In a letter sent to the President of the European Commission, Ursula Von de Leyn, Humanists International’s Director of Advocacy, Elizabeth O’Casey, expressed concerns about the opaque manner in which the appointment is currently being made. The first that was heard about the Commission’s unexpected decision to renew the mandate was via a tweet by Vice President Margaritis Schinas in July.
O’Casey also urged the Commission to only appoint a candidate who has a proven record in human rights, overall.
“The reason for particular concern in the case of a FoRB Envoy is that, unfortunately, freedom of religion or belief has too often been instrumentalised and distorted by some to undermine and hamper others’ fundamental rights, particularly the right to equality and non-discrimination of women and LGBTI people. This phenomenon was highlighted in detail and at length in the last report of the UN Special Rapporteur on Freedom of Religion or Belief.”
Over the past year until now, the mandate for FoRB has been situated within the responsibility of the EU Special Representative for Human Rights, Eammon Gilmore.
The letter observes, “The EU Special Representative for Human Rights successfully oversees the effectiveness and visibility of the EU’s human rights policy, and in so doing treats all rights as indivisible, interdependent and interrelated. We argue that creating a separate mandate solely for the protection of FoRB – and a mandate which had been inexplicably situated in the Directorate-General for International Cooperation and Development (DG DEVCO) – runs the risk of an unnecessary siloing of the right from others and discouraging it to be treated in an inclusive and intersectional manner.”
“Whilst we fully concur with the fundamental importance of the right to freedom of religion or belief – and focus a lot of our work in promoting it – we believe that its protection and promotion, as with any right, should take place within the overarching framework for human rights as defined by the EU Charter of fundamental rights.”
The European Ombudsman recently published a decision echoing a number of our concerns. Notably, the Ombudsman urged the Commission “to give clearer guidance to future Special Envoys about the need to take into account the full range of human rights when making statements and interacting with stakeholders.”

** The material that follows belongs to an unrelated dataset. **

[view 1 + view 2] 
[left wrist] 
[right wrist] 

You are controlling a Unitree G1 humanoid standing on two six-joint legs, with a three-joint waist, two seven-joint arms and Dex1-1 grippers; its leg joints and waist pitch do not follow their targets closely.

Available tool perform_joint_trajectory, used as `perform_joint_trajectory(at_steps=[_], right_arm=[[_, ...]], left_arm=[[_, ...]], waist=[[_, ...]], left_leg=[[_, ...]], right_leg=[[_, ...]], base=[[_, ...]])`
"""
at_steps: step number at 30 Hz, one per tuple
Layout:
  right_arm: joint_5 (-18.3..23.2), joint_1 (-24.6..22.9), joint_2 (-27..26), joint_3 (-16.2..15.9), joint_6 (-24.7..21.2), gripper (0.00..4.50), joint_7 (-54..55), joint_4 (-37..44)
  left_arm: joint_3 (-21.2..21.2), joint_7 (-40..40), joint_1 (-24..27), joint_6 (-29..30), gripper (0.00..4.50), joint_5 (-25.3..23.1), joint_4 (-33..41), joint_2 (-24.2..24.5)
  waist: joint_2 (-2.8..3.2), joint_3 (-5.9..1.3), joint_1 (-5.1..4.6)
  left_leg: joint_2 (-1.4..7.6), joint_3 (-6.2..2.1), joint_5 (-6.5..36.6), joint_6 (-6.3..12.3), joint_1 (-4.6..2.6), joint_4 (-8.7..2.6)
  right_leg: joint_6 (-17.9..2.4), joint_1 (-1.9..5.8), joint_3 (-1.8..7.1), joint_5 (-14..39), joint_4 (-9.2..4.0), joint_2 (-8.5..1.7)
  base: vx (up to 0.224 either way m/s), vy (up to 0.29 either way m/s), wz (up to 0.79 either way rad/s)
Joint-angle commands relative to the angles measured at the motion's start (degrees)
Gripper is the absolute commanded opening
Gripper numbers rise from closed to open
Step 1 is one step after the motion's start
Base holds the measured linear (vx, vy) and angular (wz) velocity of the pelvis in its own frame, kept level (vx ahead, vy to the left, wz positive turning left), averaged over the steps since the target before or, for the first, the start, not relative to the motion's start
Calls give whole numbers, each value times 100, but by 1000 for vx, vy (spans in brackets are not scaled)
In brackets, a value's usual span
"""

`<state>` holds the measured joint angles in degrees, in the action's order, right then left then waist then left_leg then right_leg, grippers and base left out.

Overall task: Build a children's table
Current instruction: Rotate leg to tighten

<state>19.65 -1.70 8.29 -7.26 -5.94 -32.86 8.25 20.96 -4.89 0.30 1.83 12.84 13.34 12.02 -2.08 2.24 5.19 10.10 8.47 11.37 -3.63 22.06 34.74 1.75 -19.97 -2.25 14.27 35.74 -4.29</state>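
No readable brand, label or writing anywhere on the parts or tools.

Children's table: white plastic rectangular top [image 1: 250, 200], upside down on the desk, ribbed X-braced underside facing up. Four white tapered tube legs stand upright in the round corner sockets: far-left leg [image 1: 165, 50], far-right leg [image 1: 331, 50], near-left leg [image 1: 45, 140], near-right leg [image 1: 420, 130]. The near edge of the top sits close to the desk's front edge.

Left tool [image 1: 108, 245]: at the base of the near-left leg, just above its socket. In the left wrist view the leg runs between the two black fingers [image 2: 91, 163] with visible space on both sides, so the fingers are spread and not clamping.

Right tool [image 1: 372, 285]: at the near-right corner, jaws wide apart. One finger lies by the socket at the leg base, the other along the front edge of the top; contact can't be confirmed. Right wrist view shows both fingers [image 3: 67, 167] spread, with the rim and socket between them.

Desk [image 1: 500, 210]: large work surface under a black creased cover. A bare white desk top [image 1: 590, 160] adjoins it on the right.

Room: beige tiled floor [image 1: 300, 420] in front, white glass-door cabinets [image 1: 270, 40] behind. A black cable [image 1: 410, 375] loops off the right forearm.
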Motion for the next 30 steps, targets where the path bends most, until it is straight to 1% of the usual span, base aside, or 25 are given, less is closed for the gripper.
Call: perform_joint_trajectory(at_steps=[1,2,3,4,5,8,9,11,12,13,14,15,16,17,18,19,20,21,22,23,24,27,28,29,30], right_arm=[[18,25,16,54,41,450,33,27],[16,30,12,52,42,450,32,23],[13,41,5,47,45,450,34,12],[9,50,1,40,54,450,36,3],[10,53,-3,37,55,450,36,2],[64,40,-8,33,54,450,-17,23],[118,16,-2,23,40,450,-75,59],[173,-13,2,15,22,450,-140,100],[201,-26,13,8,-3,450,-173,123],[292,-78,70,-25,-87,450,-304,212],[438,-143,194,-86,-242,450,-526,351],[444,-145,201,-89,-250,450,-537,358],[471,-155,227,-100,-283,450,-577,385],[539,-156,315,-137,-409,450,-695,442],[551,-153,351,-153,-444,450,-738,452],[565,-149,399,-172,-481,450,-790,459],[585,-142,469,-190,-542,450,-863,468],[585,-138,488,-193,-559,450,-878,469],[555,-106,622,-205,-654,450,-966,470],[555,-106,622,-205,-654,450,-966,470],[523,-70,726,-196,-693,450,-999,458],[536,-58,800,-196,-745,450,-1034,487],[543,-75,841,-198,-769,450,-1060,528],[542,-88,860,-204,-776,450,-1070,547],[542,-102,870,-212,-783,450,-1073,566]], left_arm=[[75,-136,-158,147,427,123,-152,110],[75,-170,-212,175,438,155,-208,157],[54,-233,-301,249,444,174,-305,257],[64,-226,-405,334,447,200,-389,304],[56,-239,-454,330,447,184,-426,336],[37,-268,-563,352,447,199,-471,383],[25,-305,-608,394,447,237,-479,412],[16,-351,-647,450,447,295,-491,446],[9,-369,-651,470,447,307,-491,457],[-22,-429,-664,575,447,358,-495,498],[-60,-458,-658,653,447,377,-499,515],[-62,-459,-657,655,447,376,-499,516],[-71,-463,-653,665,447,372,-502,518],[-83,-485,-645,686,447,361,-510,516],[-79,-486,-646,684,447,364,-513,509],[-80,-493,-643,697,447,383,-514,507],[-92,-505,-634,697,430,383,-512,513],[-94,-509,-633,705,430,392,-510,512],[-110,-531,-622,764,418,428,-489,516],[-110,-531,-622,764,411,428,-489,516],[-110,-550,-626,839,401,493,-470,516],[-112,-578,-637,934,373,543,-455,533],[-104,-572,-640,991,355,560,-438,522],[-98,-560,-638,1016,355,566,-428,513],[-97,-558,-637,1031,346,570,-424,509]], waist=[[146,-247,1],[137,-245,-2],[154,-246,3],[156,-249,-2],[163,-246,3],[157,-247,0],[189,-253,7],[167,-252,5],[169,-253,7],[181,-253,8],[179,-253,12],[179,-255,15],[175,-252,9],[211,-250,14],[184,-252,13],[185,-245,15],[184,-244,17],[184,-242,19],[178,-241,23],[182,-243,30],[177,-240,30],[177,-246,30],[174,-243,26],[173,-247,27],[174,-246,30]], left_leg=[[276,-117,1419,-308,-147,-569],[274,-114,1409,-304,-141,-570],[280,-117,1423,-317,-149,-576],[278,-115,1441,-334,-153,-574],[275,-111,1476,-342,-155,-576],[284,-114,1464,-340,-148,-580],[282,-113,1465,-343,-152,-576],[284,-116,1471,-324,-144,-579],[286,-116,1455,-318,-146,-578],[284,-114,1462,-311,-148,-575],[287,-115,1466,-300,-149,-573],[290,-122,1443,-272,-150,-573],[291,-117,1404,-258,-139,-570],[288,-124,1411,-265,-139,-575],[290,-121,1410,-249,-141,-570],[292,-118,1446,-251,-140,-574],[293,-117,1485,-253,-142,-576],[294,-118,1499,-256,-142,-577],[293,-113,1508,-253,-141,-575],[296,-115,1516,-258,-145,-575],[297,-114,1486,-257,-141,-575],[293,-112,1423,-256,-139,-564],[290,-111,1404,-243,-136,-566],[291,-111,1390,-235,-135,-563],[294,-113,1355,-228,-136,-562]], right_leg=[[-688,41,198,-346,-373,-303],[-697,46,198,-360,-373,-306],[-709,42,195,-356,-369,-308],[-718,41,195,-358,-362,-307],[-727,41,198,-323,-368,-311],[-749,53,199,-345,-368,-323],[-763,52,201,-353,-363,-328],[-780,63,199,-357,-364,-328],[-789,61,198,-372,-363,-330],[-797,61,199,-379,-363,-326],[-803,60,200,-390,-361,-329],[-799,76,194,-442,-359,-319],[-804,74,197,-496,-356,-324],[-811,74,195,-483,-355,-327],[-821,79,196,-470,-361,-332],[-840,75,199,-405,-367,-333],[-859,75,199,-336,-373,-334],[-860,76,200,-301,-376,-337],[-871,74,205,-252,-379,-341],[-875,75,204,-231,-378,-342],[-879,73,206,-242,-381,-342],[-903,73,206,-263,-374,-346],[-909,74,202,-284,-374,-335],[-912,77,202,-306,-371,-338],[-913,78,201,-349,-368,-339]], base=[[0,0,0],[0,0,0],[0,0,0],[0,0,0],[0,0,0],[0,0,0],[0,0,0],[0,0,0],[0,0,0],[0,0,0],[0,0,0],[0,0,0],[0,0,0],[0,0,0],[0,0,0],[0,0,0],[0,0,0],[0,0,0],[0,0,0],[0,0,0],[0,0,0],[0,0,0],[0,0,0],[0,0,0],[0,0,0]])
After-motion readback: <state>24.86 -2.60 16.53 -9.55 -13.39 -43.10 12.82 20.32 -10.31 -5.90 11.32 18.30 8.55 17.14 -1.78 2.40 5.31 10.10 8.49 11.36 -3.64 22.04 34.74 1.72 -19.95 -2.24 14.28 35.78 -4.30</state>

In a letter of reply, sent on behalf of Vice-President Schinas, the European Commission said it had “taken note” of the concerns set out in the letter and that it was “currently in the process of examining all potential candidates” and that the “aim is to select in full transparency the most suitable person for this important position.”
Subsequently, just under 50 Members of the European Parliament also expressed their concern about the mandate of the EU Special Envoy on Freedom of Religion or Belief and how the position has been used in the past.